17 settembre 2013 - Troverà la fede sula terra?

«Ma il Figlio dell’uomo, 
quando verrà, 
troverà la fede sulla terra?».
(Lc 18,8)



[…] La preghiera è il santuario in cui scopriamo il vero volto di Dio, il luogo dove l'anima incontra la nostra vita frammentata e sconclusionata.
Come ho già avuto modo di scrivere, ho pregato tanto ma Dio non mi ha mai dato ciò che ho chiesto. Ma tutto ciò che desideravo, senza saperlo.
Ora, superata la metà della mia vita, ho scoperto il senso profondo di quel "bussate e vi sarà aperto". Solo che la porta che si è aperta non è quella a cui avevo bussato.

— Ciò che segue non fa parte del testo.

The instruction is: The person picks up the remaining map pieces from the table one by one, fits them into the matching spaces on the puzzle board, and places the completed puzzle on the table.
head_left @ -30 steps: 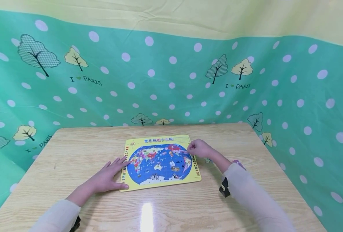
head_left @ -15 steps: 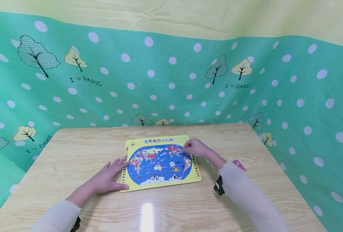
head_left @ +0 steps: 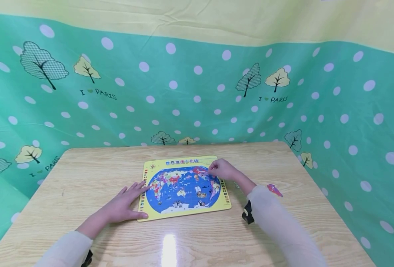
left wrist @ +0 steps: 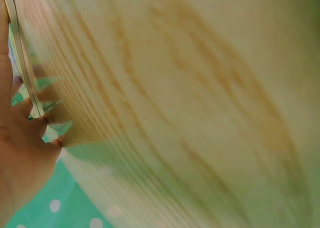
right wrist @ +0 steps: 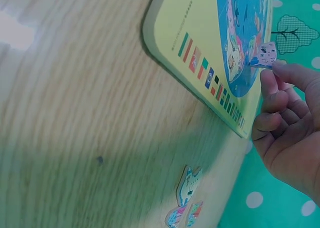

La porta dell'interiorità, del vero volto di Dio, della scoperta del sé, riusciamo ad aprirla solo se insistiamo, se non ci scoraggiamo, se accettiamo a volte di dirci stanchi, sfiduciati e ci sediamo sconfortati, lasciando che qualcun altro ci sorregga le braccia tese verso l'alto, come Mosè […]
Quand'anche percepissimo Dio come un giudice incomprensibile, dice Gesù, che non interviene nella vita dei deboli, che ci assilla con incomprensibili regole, che immaginiamo alieno alle nostre scelte e alle nostre tragedie, quand'anche Dio fosse quel mostro che il nostro inconscio dipinge e che certi cristiani […] insistono a professare, siamo chiamati a insistere.
Insistere non per convincere Dio, ma per convertire il nostro cuore.
Insistere per purificare il nostro cuore e scoprire che Dio non è un giudice, né giusto né ingiusto, ma un padre tenerissimo.
Insistere non per cambiare radicalmente le cose, neppure per cambiare noi stessi, ma per vedere nel mondo il cuore di Dio che pulsa.
Insistere nella battaglia che, quotidianamente, dobbiamo affrontare […]
Insistere.
Ma poi Gesù dice: «Quando tornerò, troverò ancora la fede sulla terra?»
Gesù è venuto, splendore del Padre, ci ha detto e dato Dio perché egli stesso è Dio. Ha convinto il mondo, riempiendolo di Spirito, riguardo a Dio anche se il mondo, e la Chiesa e noi, continuamente rischiamo di scordarci il volto del Padre per sostituirlo a quello approssimativo delle nostre abitudini.
In uno slancio di follia Gesù ha affidato il Regno alla Chiesa, a questa Chiesa, alla mia Chiesa, perché diventasse testimone del Padre. Alla Chiesa debole fatta di uomini deboli, seppure trasfigurati dallo Spirito.
Ma una cosa siamo chiamati a fare: avere fede.
Gesù tornerà, lo sappiamo, nella pienezza dei tempi, quando ogni uomo avrà sentito annunciare il Vangelo di Cristo. Verrà per completare il lavoro. A meno che il lavoro non sia fermo, paralizzato dall'incompetenza delle maestranze, dalla polemica dei ricorsi, dall'egoismo del particolarismo, dal litigio degli operai.
Ci sarà ancora fede?
Non dice: "Ci sarà ancora un'organizzazione ecclesiale? Una vita etica derivante dal cristianesimo? Delle belle e buone opere sociali?" Non chiede: "La gente andrà a Messa, i cristiani saranno ancora visibili, professeranno ancora i valori del vangelo?".
La fede chiede il Signore. Non l'efficacia, non l'organizzazione, non la coerenza, non la struttura.
Tutte cose essenziali. Se portano e coltivano la fede.
Ma inutili e pericolose, se autoreferenziali, se autocelebrative.
Altrimenti rischiamo di confondere i piani, di lasciare che le cose penultime e terzultime prendano il posto delle cose ultime.
Sano rimprovero, quello di Gesù oggi, sano realismo, sconcertante provocazione.
Gesù chiede ai suoi discepoli di conservare fede nella avversità, di non demordere, di non mollare, di continuare la disarmata e disarmante battaglia del Regno.